Task to complete ▸ Below are the records; restate all of them exactly.
=-=-=-=-=
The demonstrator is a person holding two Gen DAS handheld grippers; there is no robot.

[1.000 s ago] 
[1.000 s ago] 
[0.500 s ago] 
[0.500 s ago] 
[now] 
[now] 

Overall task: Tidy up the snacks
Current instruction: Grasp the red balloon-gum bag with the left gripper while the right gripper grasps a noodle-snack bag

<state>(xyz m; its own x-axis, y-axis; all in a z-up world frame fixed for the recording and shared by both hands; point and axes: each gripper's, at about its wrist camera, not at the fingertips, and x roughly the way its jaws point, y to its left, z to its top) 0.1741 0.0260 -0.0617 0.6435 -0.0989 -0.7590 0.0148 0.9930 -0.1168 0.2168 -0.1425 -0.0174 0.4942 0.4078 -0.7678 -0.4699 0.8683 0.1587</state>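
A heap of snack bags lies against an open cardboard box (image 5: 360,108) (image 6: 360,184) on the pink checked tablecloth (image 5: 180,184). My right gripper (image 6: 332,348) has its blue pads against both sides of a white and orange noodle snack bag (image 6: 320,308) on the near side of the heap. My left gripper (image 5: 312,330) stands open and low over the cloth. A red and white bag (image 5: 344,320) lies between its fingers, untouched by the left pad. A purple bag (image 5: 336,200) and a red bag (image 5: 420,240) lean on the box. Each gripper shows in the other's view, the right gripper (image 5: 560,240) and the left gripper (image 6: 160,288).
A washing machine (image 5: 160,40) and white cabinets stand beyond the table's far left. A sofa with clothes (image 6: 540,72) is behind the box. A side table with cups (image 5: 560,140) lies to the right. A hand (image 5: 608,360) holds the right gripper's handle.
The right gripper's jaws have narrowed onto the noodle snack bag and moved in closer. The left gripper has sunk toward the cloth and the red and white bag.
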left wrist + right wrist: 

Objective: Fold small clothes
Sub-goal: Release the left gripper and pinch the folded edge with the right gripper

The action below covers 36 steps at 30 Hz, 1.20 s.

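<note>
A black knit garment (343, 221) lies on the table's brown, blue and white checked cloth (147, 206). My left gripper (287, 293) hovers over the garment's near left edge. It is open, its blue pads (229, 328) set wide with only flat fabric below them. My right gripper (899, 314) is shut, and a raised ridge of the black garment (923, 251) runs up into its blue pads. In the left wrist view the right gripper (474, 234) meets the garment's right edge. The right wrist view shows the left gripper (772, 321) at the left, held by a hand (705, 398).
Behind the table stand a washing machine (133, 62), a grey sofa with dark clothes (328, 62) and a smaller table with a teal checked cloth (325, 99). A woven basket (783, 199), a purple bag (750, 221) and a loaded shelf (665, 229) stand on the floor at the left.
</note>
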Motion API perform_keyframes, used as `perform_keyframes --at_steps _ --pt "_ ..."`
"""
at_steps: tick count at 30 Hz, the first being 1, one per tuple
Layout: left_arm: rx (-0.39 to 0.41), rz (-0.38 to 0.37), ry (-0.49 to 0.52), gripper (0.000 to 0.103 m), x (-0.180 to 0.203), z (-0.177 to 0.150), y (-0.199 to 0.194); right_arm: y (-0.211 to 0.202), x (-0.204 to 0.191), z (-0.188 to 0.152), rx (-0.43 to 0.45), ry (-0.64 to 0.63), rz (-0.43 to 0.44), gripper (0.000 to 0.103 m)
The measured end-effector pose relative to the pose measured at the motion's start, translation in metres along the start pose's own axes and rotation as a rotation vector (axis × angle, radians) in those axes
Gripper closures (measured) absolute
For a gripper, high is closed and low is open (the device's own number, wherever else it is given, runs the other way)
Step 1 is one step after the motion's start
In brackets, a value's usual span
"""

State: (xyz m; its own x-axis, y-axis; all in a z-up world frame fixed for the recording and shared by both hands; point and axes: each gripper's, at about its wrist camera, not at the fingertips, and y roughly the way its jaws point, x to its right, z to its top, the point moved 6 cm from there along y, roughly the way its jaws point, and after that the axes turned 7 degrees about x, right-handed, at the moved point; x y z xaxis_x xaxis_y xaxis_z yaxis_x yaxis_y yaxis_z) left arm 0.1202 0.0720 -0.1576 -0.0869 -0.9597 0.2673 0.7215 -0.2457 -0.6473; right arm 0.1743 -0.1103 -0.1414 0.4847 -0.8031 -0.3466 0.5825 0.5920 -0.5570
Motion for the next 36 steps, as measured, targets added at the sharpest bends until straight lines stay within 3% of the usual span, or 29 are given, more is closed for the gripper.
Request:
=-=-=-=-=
Output ▸
The demonstrator is a person holding two Gen DAS handheld grippers; there is no robot.

[1.000 s ago] 
[1.000 s ago] 
[0.500 s ago] 
[0.500 s ago] 
[now] 
[now] 

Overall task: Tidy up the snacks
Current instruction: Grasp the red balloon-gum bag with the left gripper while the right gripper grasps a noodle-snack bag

<state>(xyz m; its own x-axis, y-axis; all in a z-up world frame fixed for the recording and shared by both hands; point and axes: each gripper's, at about its wrist camera, not at the fingertips, and x roughly the way its jaws point, y to its left, z to its top) 0.1741 0.0260 -0.0617 0.6435 -0.0989 -0.7590 0.0148 0.9930 -0.1168 0.2168 -0.1425 -0.0174 0.4942 0.4078 -0.7678 -0.4699 0.8683 0.1587</state>
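A heap of snack bags lies against an open cardboard box (image 5: 360,108) (image 6: 360,184) on the pink checked tablecloth (image 5: 180,184). My right gripper (image 6: 332,348) has its blue pads against both sides of a white and orange noodle snack bag (image 6: 320,308) on the near side of the heap. My left gripper (image 5: 312,330) stands open and low over the cloth. A red and white bag (image 5: 344,320) lies between its fingers, untouched by the left pad. A purple bag (image 5: 336,200) and a red bag (image 5: 420,240) lean on the box. Each gripper shows in the other's view, the right gripper (image 5: 560,240) and the left gripper (image 6: 160,288).
A washing machine (image 5: 160,40) and white cabinets stand beyond the table's far left. A sofa with clothes (image 6: 540,72) is behind the box. A side table with cups (image 5: 560,140) lies to the right. A hand (image 5: 608,360) holds the right gripper's handle.
The right gripper's jaws have narrowed onto the noodle snack bag and moved in closer. The left gripper has sunk toward the cloth and the red and white bag.
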left wrist + right wrist: 

Objective: Fold small clothes
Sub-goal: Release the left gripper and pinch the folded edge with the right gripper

The action below covers 36 steps at 30 Hz, 1.20 s.

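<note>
A black knit garment (343, 221) lies on the table's brown, blue and white checked cloth (147, 206). My left gripper (287, 293) hovers over the garment's near left edge. It is open, its blue pads (229, 328) set wide with only flat fabric below them. My right gripper (899, 314) is shut, and a raised ridge of the black garment (923, 251) runs up into its blue pads. In the left wrist view the right gripper (474, 234) meets the garment's right edge. The right wrist view shows the left gripper (772, 321) at the left, held by a hand (705, 398).
Behind the table stand a washing machine (133, 62), a grey sofa with dark clothes (328, 62) and a smaller table with a teal checked cloth (325, 99). A woven basket (783, 199), a purple bag (750, 221) and a loaded shelf (665, 229) stand on the floor at the left.
</note>
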Motion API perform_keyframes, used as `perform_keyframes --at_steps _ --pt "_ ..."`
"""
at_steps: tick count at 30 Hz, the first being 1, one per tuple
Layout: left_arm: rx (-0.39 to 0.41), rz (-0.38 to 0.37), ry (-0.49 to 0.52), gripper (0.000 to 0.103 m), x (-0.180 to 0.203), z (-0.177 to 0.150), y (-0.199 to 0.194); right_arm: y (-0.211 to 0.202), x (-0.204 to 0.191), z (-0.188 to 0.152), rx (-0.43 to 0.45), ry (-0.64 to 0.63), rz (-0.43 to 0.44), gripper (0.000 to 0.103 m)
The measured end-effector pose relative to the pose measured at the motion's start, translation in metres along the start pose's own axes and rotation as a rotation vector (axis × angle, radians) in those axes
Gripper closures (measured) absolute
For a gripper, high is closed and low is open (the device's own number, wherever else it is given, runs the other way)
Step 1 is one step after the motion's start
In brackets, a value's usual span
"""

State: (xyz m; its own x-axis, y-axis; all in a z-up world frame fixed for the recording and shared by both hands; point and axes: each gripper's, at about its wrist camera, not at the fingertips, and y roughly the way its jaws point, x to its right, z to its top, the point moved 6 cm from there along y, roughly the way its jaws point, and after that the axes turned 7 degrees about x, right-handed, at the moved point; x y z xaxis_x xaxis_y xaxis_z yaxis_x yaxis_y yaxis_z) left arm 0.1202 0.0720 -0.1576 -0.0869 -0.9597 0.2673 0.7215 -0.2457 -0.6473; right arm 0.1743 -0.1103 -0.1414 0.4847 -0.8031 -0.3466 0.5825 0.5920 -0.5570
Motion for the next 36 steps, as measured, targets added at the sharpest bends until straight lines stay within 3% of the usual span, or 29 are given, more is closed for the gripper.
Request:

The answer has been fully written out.